Lang, Benjamin Jackson


Eminent American musician; born in Salem, Mass., and received his first instruction from his father, who was a well-known teacher of piano and organ there. His next teacher was. Francis G. Hill of Boston. When he was fifteen years old, his father becoming ill, he took over his pupils, at the same time obtaining the position of organist at Dr. Neale's Church in Somerset Street, Boston. He has ever since been actively engaged in teaching; was organist for twenty years at the Old South Church, and since 1885 organist at King's Chapel. In 1855 he went to  Germany to study and received piano instructions from Alfred Jaell and others, also some supervision from Franz Liszt. His first public appearance was made in Boston in 1858. About this time he received instruction from Gustav Satter, who was traveling in the United States. He was organist of the Handel and Haydn Society from 1859 to 1895, when for two years he became its conductor. His first appearance as conductor was in 1862, when he gave the first performance in Boston of Mendelssohn's Walpurgis Night, and the next year he, with Carl Zerrahn, directed the music at the jubilee concert in honor of President   Lincoln's Emancipation Proclamation. In 1869 he returned to Europe and gave concerts in Berlin, Leipzic, and other musical centers. Lang was an important member of the Concert Committee of the Harvard Musical Association during the years in which it gave symphony concerts, and was conductor of the Apollo Club, a men's singing society, from its foundation in 1871, until 1901. He has also conducted the Cecilia, a mixed chorus, since its establishment, in 1874. In 1903 the degree of Master of Arts was conferred upon him by Yale University.
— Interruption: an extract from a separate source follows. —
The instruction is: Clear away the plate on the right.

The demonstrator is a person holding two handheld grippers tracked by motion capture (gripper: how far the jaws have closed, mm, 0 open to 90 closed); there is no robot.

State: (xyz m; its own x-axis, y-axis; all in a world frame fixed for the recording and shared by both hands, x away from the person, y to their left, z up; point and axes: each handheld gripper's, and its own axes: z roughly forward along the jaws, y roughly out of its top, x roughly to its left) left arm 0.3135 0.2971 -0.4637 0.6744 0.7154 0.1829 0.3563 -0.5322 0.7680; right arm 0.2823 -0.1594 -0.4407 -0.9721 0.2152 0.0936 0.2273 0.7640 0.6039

Lang has given many orchestra, choral and chamber concerts of his own, and as pianist and conductor has brought out in  Boston more new works and works of importance than any other resident musician. He was on intimate terms with Wagner at Triebschen and Bayreuth and introduced many of his works in this country. He employed his influence in raising funds in Boston for the first Bayreuth Festival in 1876. His greatest work lies in interpretation, most of his compositions eing still in manuscript. However, of these are David, an oratorio, symphonies, overtures, chamber-music, piano-pieces, church-music and songs, most of which have been performed.